BEGIN

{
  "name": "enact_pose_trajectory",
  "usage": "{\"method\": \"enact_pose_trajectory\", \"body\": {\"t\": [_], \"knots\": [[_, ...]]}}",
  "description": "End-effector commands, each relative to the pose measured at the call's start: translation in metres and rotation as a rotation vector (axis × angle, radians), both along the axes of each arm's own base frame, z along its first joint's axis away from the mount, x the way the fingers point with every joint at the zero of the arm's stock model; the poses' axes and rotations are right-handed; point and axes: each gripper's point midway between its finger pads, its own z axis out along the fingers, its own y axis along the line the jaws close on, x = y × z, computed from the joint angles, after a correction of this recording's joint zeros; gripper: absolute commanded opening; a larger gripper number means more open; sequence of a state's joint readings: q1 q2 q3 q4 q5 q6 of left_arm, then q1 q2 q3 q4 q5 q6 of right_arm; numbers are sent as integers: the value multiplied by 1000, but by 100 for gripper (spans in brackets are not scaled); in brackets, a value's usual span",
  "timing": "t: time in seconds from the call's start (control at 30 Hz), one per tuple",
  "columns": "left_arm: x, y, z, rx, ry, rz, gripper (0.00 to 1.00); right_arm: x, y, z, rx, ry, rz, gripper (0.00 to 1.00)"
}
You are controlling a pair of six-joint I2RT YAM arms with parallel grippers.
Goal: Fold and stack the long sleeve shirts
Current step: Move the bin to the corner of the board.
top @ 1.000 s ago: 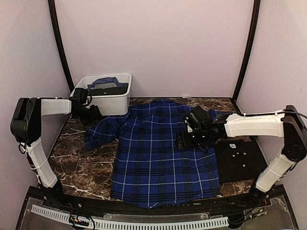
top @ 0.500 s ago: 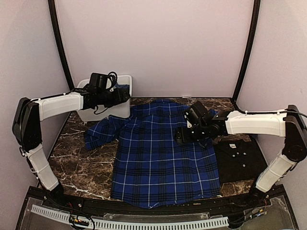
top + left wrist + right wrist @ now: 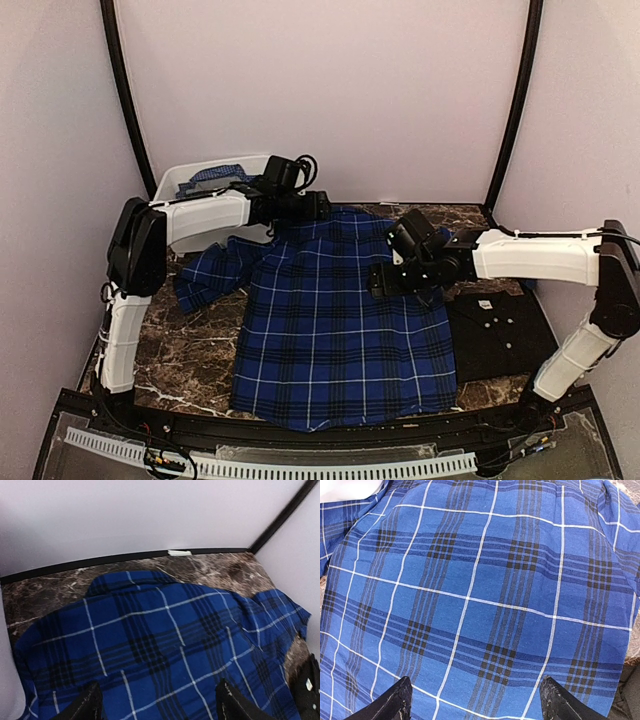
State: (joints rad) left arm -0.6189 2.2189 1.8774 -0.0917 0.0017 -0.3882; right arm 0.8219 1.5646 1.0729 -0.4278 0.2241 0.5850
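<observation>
The royal-blue plaid shirt [image 3: 335, 320] lies spread back-up across the middle of the table, one sleeve [image 3: 215, 272] bunched to the left; it also fills the left wrist view [image 3: 150, 645] and the right wrist view [image 3: 485, 605]. The folded black shirt with white buttons [image 3: 500, 335] lies at the right. My left gripper [image 3: 318, 207] is open and empty above the collar end of the plaid shirt [image 3: 157, 707]. My right gripper [image 3: 385, 283] is open and empty just above the shirt's right side [image 3: 475, 705].
A white plastic tub [image 3: 185, 185] with blue cloth in it stands at the back left, partly behind my left arm. Dark marble table [image 3: 170, 350] shows at the left front. Walls close in behind and at both sides.
My left arm has swung from the tub at the left over to the shirt's collar. The right gripper has barely shifted. The shirts have not moved.
</observation>
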Motion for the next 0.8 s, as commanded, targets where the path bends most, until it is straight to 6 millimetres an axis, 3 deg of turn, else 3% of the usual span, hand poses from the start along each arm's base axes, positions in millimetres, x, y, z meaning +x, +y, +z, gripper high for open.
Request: {"method": "enact_pose_trajectory", "body": {"t": [0.0, 0.03, 0.07, 0.17, 0.23, 0.27, 0.3, 0.33, 0.37, 0.43, 0.57, 0.77], "knots": [[44, 40, -1, 102, -34, 213, 77, 7, 1, 23, 38, -39, -21, 85], [52, 43, -3, 101, -34, 237, 78, 6, 1, 23, 40, -36, -22, 85], [58, 56, -15, 117, -6, 283, 78, 5, 1, 23, 44, -34, -22, 85], [71, 93, -19, 132, 19, 382, 78, 2, 0, 21, 53, -25, -22, 85], [71, 112, -24, 146, 41, 414, 78, -1, 0, 17, 59, -12, -16, 85], [72, 118, -16, 133, 30, 420, 78, -3, 0, 13, 59, -2, -11, 85], [71, 128, -24, 143, 48, 428, 77, -5, 1, 10, 59, 6, -6, 85], [71, 133, -14, 128, 29, 428, 77, -7, 1, 5, 57, 19, 0, 85], [70, 141, -22, 135, 44, 429, 77, -9, 2, 1, 57, 32, 8, 85], [71, 152, -19, 133, 43, 428, 78, -12, 3, -9, 49, 57, 20, 85], [74, 166, -19, 121, 59, 418, 78, -20, 5, -31, 34, 98, 35, 86], [76, 158, -18, 97, 56, 358, 78, -18, 16, -59, 58, 124, 52, 85]]}}
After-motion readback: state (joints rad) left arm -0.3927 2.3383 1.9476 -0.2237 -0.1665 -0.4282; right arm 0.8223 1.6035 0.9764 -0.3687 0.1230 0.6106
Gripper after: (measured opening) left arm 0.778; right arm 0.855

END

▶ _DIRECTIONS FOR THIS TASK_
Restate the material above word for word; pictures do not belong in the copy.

▶ _SOLUTION BELOW_
{
  "name": "enact_pose_trajectory",
  "usage": "{\"method\": \"enact_pose_trajectory\", \"body\": {\"t\": [_], \"knots\": [[_, ...]]}}",
  "description": "End-effector commands, each relative to the pose measured at the call's start: translation in metres and rotation as a rotation vector (axis × angle, radians), both along the axes of each arm's own base frame, z along its first joint's axis away from the mount, x the way the fingers point with every joint at the zero of the arm's stock model; the poses' axes and rotations are right-handed; point and axes: each gripper's point midway between its finger pads, its own z axis out along the fingers, its own y axis along the line the jaws close on, x = y × z, computed from the joint angles, after a correction of this recording's joint zeros; gripper: absolute commanded opening; a larger gripper number means more open; sequence of a state's joint readings: q1 q2 q3 q4 q5 q6 of left_arm, then q1 q2 q3 q4 q5 q6 of right_arm; numbers are sent as integers: the value multiplied by 1000, but by 100 for gripper (spans in brackets are not scaled); in brackets, a value's usual span",
  "timing": "t: time in seconds from the call's start (control at 30 Hz), one per tuple",
  "columns": "left_arm: x, y, z, rx, ry, rz, gripper (0.00 to 1.00); right_arm: x, y, z, rx, ry, rz, gripper (0.00 to 1.00)"
}
You are controlling a pair of six-joint I2RT YAM arms with parallel grippers.
Goal: Fold and stack the long sleeve shirts
Current step: Move the bin to the corner of the board.
top @ 1.000 s ago: 
top @ 0.500 s ago: 
top + left wrist + right wrist @ now: 
State: (joints rad) left arm -0.6189 2.2189 1.8774 -0.0917 0.0017 -0.3882; right arm 0.8219 1.5646 1.0729 -0.4278 0.2241 0.5850
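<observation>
The royal-blue plaid shirt [image 3: 335, 320] lies spread back-up across the middle of the table, one sleeve [image 3: 215, 272] bunched to the left; it also fills the left wrist view [image 3: 150, 645] and the right wrist view [image 3: 485, 605]. The folded black shirt with white buttons [image 3: 500, 335] lies at the right. My left gripper [image 3: 318, 207] is open and empty above the collar end of the plaid shirt [image 3: 157, 707]. My right gripper [image 3: 385, 283] is open and empty just above the shirt's right side [image 3: 475, 705].
A white plastic tub [image 3: 185, 185] with blue cloth in it stands at the back left, partly behind my left arm. Dark marble table [image 3: 170, 350] shows at the left front. Walls close in behind and at both sides.
My left arm has swung from the tub at the left over to the shirt's collar. The right gripper has barely shifted. The shirts have not moved.
</observation>
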Motion for the next 0.8 s, as commanded, targets where the path bends most, until it is straight to 6 millimetres an axis, 3 deg of turn, else 3% of the usual span, hand poses from the start along each arm's base axes, positions in millimetres, x, y, z meaning +x, +y, +z, gripper high for open.
Request: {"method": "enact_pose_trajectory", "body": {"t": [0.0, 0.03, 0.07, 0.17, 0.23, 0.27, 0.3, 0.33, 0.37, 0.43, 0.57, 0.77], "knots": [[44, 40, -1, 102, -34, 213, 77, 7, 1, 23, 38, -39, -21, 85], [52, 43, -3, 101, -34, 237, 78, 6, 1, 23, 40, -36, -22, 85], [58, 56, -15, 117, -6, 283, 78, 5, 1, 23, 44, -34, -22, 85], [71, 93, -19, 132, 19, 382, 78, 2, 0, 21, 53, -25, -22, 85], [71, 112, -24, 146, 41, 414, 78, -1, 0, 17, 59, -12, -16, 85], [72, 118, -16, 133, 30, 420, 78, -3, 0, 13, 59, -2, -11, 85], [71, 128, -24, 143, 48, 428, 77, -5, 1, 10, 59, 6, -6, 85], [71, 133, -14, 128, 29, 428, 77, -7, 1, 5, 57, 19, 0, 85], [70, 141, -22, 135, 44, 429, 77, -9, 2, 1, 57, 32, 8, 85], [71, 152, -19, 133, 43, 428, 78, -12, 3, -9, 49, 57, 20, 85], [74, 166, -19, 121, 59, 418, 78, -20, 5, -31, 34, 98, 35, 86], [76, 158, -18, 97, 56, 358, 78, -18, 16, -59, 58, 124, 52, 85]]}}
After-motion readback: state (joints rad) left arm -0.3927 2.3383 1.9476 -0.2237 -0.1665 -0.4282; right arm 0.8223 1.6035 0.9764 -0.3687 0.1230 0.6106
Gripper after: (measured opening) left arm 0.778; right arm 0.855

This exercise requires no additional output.